Unfälle in Kasachstan: Regierung verfügt „nicht über notwendige Informationen“

In der ArcelorMittal-Mine in Kasachstan gab es schon vor dem schweren Unglück Ende Oktober tödliche Unfälle. Bereits im September wollte die Linken-Abgeordnete Nathalie Oberweis deshalb von der Regierung wissen, wie sie zur Unternehmenspolitik des Konzerns in Kasachstan steht. Eine Antwort erhielt sie am Montag. 
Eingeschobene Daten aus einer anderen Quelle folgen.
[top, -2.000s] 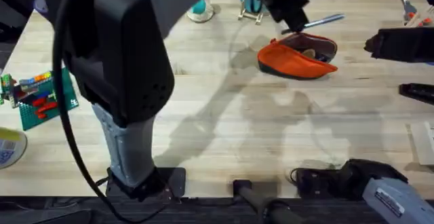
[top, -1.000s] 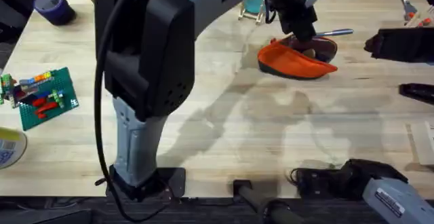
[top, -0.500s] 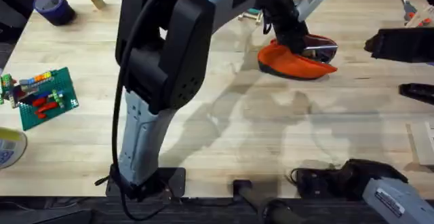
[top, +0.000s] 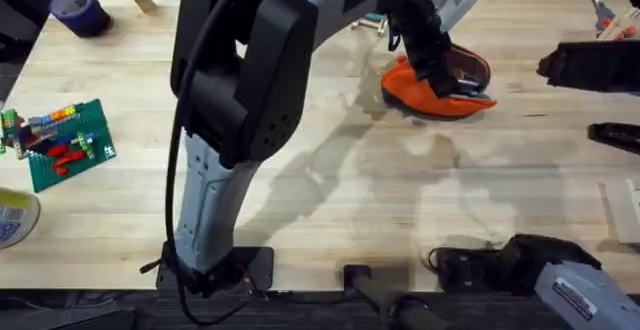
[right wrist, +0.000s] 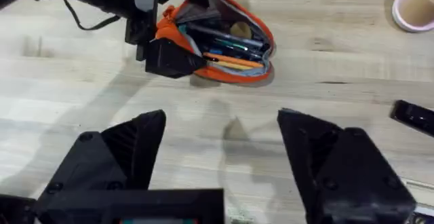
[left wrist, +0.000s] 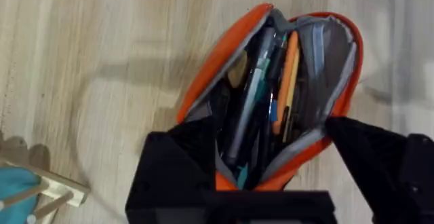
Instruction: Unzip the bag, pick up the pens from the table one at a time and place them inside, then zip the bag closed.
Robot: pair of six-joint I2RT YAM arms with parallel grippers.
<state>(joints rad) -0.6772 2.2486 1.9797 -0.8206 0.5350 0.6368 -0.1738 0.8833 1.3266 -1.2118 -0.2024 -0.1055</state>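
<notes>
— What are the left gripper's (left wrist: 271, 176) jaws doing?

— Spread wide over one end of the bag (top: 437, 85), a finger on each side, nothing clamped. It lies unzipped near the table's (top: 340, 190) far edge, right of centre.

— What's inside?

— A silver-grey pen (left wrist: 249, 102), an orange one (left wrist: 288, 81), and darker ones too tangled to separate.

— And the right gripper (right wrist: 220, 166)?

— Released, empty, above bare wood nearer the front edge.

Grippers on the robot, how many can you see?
2. The left gripper is open around one end of the orange bag, which lies unzipped with pens inside. The right gripper is open above the table, apart from the bag.
</notes>
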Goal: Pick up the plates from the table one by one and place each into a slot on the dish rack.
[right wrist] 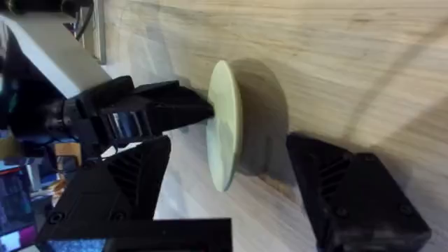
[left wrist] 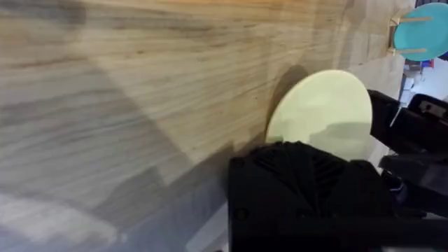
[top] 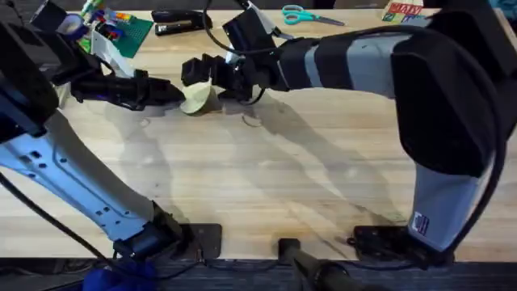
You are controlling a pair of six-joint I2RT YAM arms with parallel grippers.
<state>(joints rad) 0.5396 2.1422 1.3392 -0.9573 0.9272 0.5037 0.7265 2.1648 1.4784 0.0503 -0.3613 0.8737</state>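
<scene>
A pale yellow plate [top: 196,98] stands on its edge on the table [top: 266,170], far left of centre. My right gripper [top: 208,81] is open and straddles it, one finger on each side of the plate [right wrist: 224,133] with gaps to both faces. My left gripper [top: 174,93] is shut, its tip against the plate's [left wrist: 327,110] flat face from the left. In the right wrist view that left gripper [right wrist: 199,112] meets the plate near its upper half. A blue-green plate [left wrist: 422,29] stands between the dish rack's [left wrist: 393,31] wooden dowels farther off.
Along the table's far edge lie a black stapler [top: 178,20], turquoise scissors [top: 303,14], a green board with colourful pieces [top: 121,32] and a red box [top: 402,11]. Bare wood stretches across the middle and near side.
</scene>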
In der Kostyenko-Mine im kasachischen Karaganda sind 46 Arbeiter bei einem Feuer gestorben. Das Foto zeigt die Grube am 28. Oktober.

In der Kostyenko-Mine im kasachischen Karaganda sind 46 Arbeiter bei einem Feuer gestorben. Das Foto zeigt die Grube am 28. Oktober. Foto: AFP

46 Arbeiter haben Ende Oktober bei einem Grubenunglück in einer Kohlemine des Luxemburger Unternehmens ArcelorMittal in Kasachstan ihr Leben verloren. Aber bereits einen Monat vorher hatte die Linken-Abgeordnete Nathalie Oberweis eine parlamentarische Frage zu dem Thema gestellt. „Vor kurzem verbreitete die internationale Nachrichtenagentur AFP Informationen über tödliche Unfälle in Kasachstan in den Minen von ArcelorMittal Temirtau, der örtlichen Niederlassung des Stahlriesen ArcelorMittal“, schrieb Oberweis am 28. September an die Regierung.